Frau Kukla zuckte ungeduldig mit den Schultern. »Ich handle bloß in Frau Pelikans Auftrag«, sagte sie. »Die alte Dame hat verlangt, dass Arco nach ihrem Tod eingeschläfert wird. Gestern ist sie im Maibacher Krankenhaus gestorben, und nun bin ich mit dem Hund da. Wenn Sie es nicht machen wollen, muss ich mich eben an einen Kollegen wenden.«
»Tut Ihnen das arme Tier denn nicht leid?«, fragte Hans-Joachim empört.

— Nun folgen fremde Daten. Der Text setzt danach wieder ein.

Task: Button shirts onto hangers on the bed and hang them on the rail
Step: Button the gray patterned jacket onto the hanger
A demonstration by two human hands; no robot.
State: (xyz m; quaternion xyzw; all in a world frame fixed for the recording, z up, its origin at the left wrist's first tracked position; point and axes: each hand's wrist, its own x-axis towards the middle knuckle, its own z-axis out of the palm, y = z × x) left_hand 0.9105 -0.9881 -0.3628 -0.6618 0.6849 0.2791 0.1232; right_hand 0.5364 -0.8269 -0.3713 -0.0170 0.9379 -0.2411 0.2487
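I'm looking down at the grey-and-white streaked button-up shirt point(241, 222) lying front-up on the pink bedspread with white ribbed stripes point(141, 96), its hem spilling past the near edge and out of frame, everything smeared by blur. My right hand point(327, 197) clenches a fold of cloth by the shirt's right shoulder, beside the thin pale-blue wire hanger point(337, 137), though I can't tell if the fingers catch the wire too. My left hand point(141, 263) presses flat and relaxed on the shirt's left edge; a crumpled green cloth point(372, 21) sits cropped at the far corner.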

»Natürlich tut mir der Hund leid«, gab Frau Kukla zurück, »aber was soll ich machen? Ich selbst kann mir keinen Hund leisten, noch dazu einen so großen. Solange Aussicht auf Frau Pelikans Genesung bestand, habe ich mich um Arco gekümmert, aber behalten kann ich den Hund nicht. Die Fleischportionen, die er jeden Tag verschlingt! Und meine Zimmer-Küche-Wohnung ist viel zu klein für ihn. Er würde sich dort nicht wohlfühlen. Außerdem wäre er oft allein. Oder glauben Sie, dass meine diversen Arbeitgeber einverstanden wären, wenn ich mit so einem Riesenvieh zur Arbeit erscheinen würde?«
Frau Kuklas Ausdrucksweise war drastisch, doch Hans-Joachim musste ihr im Stillen recht geben. Er wusste, dass sie allein lebte und stundenweise als Putzfrau in verschiedenen Haushalten arbeitet, um die kinderreiche Familie ihres Sohnes ein wenig unterstützen zu können. Nein, von Frau Kukla konnte man nicht verlangen, dass sie für den Hund ihrer verstorbenen Dienstgeberin sorgte. Umgekehrt jedoch war Frau Pelikan wohlhabend gewesen. Sie hatte eine hübsche Villa in Wildmoos besessen und über ein reichliches Einkommen verfügt.
»Was ist mit den Erben?«, fragte der Tierarzt. »Derjenige, der die Villa erbt, könnte doch auch den Hund behalten. Das wäre nur recht und billig. Ich verstehe nicht, warum Frau Pelikan diese Dinge nicht testamentarisch geregelt hat.«
»Die Arme hat zwar gespürt, dass sie todkrank war, aber ich glaube, sie wollte es nicht wahrhaben. Und außerdem war Arco eben ihr besonderer Liebling.«
»Sie meinen, sie hatte ihn so gern, dass sie sich auch im Tod nicht von ihm trennen wollte«, äußerte Hans-Joachim sarkastisch. »Eine solche Bestimmung finde ich unerhört grausam und weigere mich, dementsprechend zu handeln.«
In diesem Augenblick ließ Arco ein Bellen hören, das wie eine Zustimmung klang. Obgleich Hans-Joachim bezweifelte, dass das Tier fühlte, was ihm drohte, bestärkte ihn dieses Bellen in seinem Entschluss. »Ruhig, Arco, dir geschieht nichts«, beschwichtigte er den Hund. »Einstweilen bleibst du bei mir.«
»Sie wollen ihn behalten?«, erkundigte sich Frau Kukla überrascht.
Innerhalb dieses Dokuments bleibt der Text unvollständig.